So by the time they have taken it all out it will be taxed 55% AND 39.6%
for a net spendable of 5.4%

I reply:

It's not quite that bad. Assuming the heirs' marginal rate is in fact 39.6%,
that tax will only be paid on the 45% that's withdrawn, for a total tax of
55% + (39.6%)(45%) = 72.82%, for a net spendable portion of 27.18%.

edcosoft replys:

Sorry, Bob, but when the heirs take the other 55% out to pay the 55% FET they will pay their 39.6% on that too. You only accounted for paying the taxes on what is left to them AFTER paying the FET. They could pay the FET out of the other assets, but when they withdraw the remainder of the IRA they will still pay their 39.6% on it.

55% + 39.6% = 94.6% to the IRS. And then another 7% to CA or NY and your heirs will wish they had never inherited the IRA. You MIGHT get a deduction (not a credit) for the CA tax and the FET but only if you itemize and the FET was actually paid to the Feds and not CA.

My suggestion to anyone well into the FET brackets is to cash in your big IRAs before you die (or at least before both you and your spouse die). Your heirs will THEN get .604 X .45 = 27.18% instead of 5.4%. That's $218,000 more cash to your heirs on a $1mil IRA.

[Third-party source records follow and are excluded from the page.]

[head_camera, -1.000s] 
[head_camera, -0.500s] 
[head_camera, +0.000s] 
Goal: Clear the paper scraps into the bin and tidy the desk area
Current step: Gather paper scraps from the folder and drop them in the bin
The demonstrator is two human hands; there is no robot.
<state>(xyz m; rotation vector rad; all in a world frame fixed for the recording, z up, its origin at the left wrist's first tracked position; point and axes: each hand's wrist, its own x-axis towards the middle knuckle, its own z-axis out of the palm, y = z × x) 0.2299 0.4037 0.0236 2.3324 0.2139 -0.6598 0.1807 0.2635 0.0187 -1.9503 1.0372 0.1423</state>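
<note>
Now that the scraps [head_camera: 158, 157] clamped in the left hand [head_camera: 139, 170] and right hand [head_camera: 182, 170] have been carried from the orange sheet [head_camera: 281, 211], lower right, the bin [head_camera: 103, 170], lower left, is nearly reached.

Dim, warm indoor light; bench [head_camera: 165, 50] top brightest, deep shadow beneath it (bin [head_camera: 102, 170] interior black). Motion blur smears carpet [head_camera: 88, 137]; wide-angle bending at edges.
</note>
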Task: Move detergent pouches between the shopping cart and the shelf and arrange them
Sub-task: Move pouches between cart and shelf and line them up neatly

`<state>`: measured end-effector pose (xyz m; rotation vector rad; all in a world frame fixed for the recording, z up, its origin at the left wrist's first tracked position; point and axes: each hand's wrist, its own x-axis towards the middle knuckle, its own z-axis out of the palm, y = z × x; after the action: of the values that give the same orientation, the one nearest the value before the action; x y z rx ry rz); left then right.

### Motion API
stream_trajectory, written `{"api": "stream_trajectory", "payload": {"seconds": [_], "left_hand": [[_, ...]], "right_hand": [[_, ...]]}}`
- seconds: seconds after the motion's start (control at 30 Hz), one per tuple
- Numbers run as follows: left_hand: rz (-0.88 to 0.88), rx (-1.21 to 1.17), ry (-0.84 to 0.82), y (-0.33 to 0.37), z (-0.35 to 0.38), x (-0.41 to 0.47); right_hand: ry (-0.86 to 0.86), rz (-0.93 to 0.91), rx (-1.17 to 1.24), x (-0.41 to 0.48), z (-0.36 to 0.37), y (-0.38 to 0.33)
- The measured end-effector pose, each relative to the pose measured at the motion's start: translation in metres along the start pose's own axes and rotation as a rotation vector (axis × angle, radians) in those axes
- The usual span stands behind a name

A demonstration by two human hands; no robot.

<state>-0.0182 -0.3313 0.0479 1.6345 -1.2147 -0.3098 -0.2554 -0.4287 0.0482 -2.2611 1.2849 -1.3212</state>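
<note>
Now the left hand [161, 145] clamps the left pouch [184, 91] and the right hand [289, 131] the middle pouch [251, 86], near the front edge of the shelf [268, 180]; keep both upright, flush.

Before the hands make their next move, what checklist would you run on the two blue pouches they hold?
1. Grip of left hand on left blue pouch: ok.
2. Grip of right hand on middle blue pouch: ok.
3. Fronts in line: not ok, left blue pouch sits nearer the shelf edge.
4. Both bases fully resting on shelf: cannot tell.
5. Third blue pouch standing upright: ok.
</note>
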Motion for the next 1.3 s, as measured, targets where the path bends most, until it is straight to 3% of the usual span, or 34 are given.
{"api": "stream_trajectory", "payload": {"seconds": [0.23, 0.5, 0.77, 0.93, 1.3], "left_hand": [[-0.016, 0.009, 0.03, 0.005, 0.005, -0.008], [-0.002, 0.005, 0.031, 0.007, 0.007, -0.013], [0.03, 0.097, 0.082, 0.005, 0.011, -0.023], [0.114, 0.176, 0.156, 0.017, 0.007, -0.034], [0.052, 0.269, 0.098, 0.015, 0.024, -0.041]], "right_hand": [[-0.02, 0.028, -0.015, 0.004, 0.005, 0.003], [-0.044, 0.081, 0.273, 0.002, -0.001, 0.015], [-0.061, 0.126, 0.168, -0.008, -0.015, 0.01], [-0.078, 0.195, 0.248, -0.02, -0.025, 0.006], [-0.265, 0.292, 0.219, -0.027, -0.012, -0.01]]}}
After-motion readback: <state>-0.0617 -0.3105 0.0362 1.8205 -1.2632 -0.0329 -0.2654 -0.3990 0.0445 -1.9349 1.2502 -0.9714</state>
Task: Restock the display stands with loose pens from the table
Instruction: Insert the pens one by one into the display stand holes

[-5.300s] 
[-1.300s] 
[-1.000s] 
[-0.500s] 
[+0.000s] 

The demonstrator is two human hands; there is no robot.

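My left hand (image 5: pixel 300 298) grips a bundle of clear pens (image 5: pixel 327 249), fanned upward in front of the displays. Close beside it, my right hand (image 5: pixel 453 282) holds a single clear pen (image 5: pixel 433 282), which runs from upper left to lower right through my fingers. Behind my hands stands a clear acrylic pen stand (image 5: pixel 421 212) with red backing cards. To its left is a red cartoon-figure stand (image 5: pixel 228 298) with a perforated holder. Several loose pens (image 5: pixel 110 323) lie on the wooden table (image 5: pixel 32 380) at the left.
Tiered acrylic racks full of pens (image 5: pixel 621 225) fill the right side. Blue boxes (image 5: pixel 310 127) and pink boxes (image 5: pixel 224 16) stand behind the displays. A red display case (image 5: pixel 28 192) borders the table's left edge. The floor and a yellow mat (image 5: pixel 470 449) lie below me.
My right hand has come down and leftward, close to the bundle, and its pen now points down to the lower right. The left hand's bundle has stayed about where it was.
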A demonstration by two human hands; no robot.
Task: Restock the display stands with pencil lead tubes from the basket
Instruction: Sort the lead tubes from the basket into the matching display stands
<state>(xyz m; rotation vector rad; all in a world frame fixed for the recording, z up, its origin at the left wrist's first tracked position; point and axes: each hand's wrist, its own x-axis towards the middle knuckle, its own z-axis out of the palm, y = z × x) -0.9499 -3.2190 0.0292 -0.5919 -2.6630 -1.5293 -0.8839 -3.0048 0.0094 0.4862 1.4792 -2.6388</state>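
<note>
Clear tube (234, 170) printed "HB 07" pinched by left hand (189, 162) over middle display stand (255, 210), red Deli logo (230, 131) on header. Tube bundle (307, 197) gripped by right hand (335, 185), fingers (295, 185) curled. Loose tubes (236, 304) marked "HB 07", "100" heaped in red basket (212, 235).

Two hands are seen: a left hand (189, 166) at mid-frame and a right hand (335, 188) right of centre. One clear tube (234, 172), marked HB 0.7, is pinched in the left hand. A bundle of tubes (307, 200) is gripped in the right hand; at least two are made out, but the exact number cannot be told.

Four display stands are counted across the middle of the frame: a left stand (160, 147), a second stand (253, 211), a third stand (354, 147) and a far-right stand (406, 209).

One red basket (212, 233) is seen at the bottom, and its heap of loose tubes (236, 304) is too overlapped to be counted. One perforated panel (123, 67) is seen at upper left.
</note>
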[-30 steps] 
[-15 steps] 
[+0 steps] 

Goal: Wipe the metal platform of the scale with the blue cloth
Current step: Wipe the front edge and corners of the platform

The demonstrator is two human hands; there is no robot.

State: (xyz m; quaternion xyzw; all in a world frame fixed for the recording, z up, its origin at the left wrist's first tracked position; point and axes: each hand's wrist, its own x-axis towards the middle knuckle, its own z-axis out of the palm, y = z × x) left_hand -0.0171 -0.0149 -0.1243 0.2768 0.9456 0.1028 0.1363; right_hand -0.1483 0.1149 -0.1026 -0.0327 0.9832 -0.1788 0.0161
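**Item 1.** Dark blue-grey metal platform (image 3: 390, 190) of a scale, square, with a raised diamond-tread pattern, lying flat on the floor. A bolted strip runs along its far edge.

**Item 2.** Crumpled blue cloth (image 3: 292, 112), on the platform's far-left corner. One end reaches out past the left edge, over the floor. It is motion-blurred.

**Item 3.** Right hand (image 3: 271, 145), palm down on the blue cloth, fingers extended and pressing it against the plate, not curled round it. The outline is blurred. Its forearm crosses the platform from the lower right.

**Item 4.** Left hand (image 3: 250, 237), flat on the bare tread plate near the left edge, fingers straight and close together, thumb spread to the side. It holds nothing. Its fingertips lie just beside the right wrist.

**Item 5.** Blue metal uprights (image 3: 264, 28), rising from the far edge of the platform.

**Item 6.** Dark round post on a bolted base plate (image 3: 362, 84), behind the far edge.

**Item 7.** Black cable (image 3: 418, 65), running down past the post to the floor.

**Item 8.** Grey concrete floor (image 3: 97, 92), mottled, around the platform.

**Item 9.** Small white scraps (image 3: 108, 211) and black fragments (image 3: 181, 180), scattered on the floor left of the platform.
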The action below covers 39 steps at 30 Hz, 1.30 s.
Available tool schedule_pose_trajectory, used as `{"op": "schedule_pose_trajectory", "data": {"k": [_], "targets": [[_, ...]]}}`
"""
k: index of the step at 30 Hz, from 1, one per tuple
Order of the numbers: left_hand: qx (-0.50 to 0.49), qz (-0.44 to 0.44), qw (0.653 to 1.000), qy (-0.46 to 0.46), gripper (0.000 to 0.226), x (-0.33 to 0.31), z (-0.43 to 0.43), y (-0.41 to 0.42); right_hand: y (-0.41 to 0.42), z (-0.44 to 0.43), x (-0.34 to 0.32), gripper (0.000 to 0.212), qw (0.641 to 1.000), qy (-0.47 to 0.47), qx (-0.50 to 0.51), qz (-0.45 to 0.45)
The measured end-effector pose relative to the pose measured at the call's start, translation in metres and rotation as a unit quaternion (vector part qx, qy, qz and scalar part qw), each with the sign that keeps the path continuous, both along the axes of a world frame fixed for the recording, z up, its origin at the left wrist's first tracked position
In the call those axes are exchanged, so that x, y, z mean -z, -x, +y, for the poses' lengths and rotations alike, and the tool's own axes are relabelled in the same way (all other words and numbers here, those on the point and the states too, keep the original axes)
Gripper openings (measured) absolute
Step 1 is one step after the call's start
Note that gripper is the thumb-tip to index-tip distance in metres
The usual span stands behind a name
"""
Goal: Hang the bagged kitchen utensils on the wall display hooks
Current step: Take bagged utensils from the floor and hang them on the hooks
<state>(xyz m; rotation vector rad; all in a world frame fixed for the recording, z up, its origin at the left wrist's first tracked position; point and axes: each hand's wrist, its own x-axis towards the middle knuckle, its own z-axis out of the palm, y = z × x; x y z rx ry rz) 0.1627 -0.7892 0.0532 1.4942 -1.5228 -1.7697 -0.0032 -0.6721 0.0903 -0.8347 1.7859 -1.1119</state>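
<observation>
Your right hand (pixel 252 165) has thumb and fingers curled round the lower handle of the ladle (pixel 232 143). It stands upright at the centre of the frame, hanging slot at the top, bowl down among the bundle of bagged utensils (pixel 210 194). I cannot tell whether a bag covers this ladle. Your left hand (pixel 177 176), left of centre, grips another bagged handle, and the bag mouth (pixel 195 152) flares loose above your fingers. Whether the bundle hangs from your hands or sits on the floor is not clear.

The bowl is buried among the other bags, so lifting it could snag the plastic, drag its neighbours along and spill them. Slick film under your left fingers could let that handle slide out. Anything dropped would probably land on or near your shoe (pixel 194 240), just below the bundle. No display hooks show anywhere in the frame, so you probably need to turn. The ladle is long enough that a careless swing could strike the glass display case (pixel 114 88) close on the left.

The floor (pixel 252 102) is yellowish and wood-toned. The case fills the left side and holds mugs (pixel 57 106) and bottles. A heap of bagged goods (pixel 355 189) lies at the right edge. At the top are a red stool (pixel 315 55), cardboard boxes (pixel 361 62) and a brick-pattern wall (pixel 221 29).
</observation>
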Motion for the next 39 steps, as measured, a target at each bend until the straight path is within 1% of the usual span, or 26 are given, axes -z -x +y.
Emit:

If it's a 401k the "cash-in" is called a Lump Sum Distribution and it isn't at your tax bracket, but uses special tax schedules developed 30 some years ago to benefit retirees wanting to avoid this trap.

Where just cashing in the 401k or IRA for a net gain of 27% to your heirs is attractive, an LSD on a $1 mil pension or 401k could reduce the 39.6% to 23% to 30%, and even less on smaller pensions, for another $100,000 to $166,000 to your heirs. Actually, because this extra cash you get to keep because of the lower cash-in tax is ultimately taxed in your estate, your heirs only get to keep 45% of the $100,000 or $166,000, or $45,000 to $75,000. Most of us aren't that lucky, but there's a lot of 401k millionairs out there now.

The above examples assume the worst. A more likely situation is at a 31% tax bracket and 37% FET your heirs keep 32% of an IRA (35% if they can stay in the 28% tax bracket because they have other funds to pay the FET with). Since cashing it in might push YOU to the 39.6% bracket, your heirs only end up with 38%, or a gain of 3% to 6%. It might, however, make sense for you to cash out enough of your IRA each year to stay in the 28% or 31% bracket, pushing the gain to about 17%. Thats $50,000 extra after tax to your heirs on a $300,000 401k.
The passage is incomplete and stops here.